Martina Devlin interviews Jennifer Johnston

These two popular local authors – We can claim JJ as a local author now that she’s moved to Dun Laoghaire ­– met for a public conversation one Friday night in the Heritage Centre (Dalkey), and then again at lunchtime the next day in The Royal St George Yacht Club, at a book lunch put on by Writing.ie and Dubray Books. Rain pelted the roof of the Heritage Centre, prompting JJ to remark at one stage that we might be there for the night, but the next day turned out lovely.  These notes are compiled from the two conversations.

To begin, JJ read a letter written by her uncle Billy 5 days before he was killed at Gallipoli during WWI. The letter arrived after the telegram saying that he was dead. It said that in two hours of fighting they had lost 12 officers and 450 men. JJ’s grandmother also lost her favourite brother at the Somme, and these two deaths ‘really did affect the inside of her head.’ JJ doesn’t understand why we, as a species, cannot learn not to do this (ie go to war) – and here we are on the verge of doing it again.

She tells great stories about her family and her childhood. During the 1916 Rising, for example, Her paternal grandfather, a judge, lived on Lansdowne Road near the railway tracks. Because of its strategic position, the house was occupied by rebels. JJ’s grandmother sat in the coal cellar with a parrot for the duration. Later, they got a letter from the men involved, apologizing for having knocked down a wall.

Because she was partially sighted, she had to learn the letters for the eye charts very young, and she could read from the age of 4. She said one of the best things anyone can do for their children is read to them. She also heard many stories from their housekeeper, May, who had been a member of Cumann na mBan.

JJ has written all her life, from the age of about 6. Her mother (Shelagh Richards) was an actor, her father (Denis Johnston) was a writer; their house was full of books; it was not considered a strange thing to do. It was the only thing she was any good at in school, and she was too lazy to work at eg Maths. The school was very ‘Celticky’, full of Synge and Yeats and the like. Because of her partial sight,she’d wander off and read once people started to play games like tennis. Alice was a revelation. She realized it was doing something to her that no other book had done; that you could do things with words that brought characters to life.

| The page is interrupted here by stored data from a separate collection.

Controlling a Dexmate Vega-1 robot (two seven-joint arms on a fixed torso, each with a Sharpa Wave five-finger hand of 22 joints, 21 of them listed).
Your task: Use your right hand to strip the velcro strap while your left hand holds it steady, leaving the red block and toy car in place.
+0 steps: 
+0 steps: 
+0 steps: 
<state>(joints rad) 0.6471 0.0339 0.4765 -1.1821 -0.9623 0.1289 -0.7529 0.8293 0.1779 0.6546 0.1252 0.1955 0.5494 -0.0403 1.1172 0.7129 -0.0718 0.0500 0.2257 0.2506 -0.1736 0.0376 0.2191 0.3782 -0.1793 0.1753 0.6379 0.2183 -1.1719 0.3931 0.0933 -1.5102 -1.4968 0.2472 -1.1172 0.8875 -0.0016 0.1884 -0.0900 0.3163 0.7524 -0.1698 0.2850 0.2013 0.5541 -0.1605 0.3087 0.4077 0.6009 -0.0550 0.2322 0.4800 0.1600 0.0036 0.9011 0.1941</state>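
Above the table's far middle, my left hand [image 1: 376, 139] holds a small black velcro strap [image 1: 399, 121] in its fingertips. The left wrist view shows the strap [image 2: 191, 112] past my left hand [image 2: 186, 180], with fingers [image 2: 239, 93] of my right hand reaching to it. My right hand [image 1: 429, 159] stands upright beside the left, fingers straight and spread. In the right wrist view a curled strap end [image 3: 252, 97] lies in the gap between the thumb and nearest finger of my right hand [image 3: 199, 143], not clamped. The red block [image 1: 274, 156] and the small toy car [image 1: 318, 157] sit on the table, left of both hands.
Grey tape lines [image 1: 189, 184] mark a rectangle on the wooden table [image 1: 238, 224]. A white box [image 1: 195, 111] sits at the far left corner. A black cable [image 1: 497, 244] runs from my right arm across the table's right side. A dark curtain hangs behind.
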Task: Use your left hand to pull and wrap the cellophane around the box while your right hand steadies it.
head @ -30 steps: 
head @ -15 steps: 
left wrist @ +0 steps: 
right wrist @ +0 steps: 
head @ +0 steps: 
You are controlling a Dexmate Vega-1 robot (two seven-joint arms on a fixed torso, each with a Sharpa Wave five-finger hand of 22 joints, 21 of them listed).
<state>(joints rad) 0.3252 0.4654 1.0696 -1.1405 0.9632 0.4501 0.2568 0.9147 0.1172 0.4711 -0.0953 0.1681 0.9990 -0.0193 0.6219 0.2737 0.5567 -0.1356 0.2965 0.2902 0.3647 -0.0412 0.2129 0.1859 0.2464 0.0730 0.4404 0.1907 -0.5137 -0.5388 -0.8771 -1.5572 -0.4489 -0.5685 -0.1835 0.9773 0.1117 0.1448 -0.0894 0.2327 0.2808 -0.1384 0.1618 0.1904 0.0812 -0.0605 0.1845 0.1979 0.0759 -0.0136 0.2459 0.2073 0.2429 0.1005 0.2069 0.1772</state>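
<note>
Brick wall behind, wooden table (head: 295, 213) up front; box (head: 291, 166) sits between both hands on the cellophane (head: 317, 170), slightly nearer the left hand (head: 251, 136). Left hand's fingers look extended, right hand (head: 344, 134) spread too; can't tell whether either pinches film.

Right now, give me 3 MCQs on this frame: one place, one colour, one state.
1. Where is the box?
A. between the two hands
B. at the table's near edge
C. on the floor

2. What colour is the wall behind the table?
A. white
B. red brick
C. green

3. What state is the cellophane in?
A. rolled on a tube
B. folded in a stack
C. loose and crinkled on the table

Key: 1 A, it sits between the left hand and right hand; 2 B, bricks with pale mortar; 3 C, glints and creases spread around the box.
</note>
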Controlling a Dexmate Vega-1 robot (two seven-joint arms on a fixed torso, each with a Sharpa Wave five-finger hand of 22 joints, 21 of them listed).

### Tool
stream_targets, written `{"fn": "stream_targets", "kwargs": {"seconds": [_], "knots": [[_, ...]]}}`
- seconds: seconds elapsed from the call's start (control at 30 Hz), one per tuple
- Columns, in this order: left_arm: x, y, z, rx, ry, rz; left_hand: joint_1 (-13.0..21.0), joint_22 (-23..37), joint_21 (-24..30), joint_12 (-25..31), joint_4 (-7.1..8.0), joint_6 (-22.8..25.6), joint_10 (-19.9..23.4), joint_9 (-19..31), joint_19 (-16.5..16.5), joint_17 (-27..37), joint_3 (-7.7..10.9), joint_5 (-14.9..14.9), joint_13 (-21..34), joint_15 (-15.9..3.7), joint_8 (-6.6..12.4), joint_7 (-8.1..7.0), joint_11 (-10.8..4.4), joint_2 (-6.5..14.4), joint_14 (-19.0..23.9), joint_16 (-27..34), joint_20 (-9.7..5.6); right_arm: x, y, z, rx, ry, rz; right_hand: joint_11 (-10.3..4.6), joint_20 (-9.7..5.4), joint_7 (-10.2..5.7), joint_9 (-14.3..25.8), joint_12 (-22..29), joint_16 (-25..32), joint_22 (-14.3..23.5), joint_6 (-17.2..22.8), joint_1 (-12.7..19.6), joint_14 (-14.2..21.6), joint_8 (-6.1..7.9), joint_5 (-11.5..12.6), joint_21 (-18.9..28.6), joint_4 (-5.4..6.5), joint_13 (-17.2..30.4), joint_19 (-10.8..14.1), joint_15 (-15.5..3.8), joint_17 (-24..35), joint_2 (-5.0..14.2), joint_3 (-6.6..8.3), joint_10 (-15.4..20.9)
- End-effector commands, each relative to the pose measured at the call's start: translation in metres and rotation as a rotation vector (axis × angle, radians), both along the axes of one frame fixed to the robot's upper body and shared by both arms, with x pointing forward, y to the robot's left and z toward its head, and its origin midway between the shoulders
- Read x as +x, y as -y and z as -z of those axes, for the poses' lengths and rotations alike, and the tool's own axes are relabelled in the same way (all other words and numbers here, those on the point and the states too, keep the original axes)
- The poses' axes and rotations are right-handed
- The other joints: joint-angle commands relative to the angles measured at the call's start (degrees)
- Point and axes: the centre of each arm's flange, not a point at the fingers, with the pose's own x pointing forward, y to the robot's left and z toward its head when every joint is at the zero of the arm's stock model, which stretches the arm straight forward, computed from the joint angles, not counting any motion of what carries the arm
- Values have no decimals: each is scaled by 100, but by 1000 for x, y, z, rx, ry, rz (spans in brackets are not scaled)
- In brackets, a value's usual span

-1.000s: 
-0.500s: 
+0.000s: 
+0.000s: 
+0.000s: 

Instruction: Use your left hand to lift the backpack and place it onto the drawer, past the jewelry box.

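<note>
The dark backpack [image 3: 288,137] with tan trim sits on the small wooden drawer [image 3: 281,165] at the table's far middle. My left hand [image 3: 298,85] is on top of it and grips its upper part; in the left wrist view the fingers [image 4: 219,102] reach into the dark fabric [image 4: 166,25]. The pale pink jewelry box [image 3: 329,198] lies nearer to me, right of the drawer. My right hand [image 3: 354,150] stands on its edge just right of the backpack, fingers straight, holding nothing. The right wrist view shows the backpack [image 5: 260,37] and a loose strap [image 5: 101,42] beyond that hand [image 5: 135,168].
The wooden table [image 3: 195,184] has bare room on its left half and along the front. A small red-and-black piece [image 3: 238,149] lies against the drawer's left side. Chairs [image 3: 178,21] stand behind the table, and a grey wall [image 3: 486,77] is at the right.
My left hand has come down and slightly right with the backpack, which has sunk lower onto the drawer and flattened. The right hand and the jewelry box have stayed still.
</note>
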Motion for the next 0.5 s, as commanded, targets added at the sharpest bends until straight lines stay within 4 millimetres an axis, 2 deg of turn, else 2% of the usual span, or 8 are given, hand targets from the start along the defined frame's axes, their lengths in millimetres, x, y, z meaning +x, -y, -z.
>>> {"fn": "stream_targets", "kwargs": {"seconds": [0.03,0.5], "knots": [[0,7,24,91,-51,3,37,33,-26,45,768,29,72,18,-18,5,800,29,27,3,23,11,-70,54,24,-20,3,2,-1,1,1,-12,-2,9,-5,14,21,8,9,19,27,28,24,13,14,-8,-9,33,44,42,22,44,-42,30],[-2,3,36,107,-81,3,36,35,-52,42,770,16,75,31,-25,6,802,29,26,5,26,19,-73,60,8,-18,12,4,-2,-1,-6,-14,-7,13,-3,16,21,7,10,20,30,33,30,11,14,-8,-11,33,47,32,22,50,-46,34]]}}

Her parents separated with no comment, it just happened. She was far more traumatised when her mother and May had a row and May was fired. She used to want to be an actor. She’d go and sit in the stalls while her mother was rehearsing, but her mother never knew she was there. She went to Trinity but didn’t finish her degree. Later they gave her an honorary doctorate. (At schools, teachers try to shush her on this point).

She learned a trick for How Many Miles to Babylon? – to stay out of the trenches because she knew nothing about them. Alec’s greatest problem is chilblains, and JJ knows all about those. Her uncle Billy is not in that novel, she knows very little about him. ‘They didn’t talk about him. They all had their own preoccupations about that war – its not our fault if we know so little. This is what happens in countries where there’s been civil war.’

She is disarmingly frank in her attitude to her own work. She thinks The Gates is bad – she didn’t think so at the time, obviously, but she does now. MD said that as a writer you have to learn in public. JJ agreed and said that one of the ways you really learn is by doing things wrong. She regrets not putting more work into the character of the mother in Babylon. ‘She’s a sort of bad witch. I never had the energy to take her out of the book, fix her and put her back. At schools I’m always asked about her because she comes up as an exam question.’

She dismisses her own Shadows on our Skin. MD reminds her that it was shortlisted for the Booker, but JJ dismisses that too. ‘You either win or you don’t … The Brits, God love them – they can’t cope with the Irish metabolism.’

Asked which of her novels she likes, she says Two Moons. ‘It was the first time I felt I’d succeeded in writing a proper book, the first that seemed to me to have worked.’

Her literary heroes are Chekhov, EM Forster and John McGahern. ‘You can take away your Joycean fireworks and give me McGahern any day.’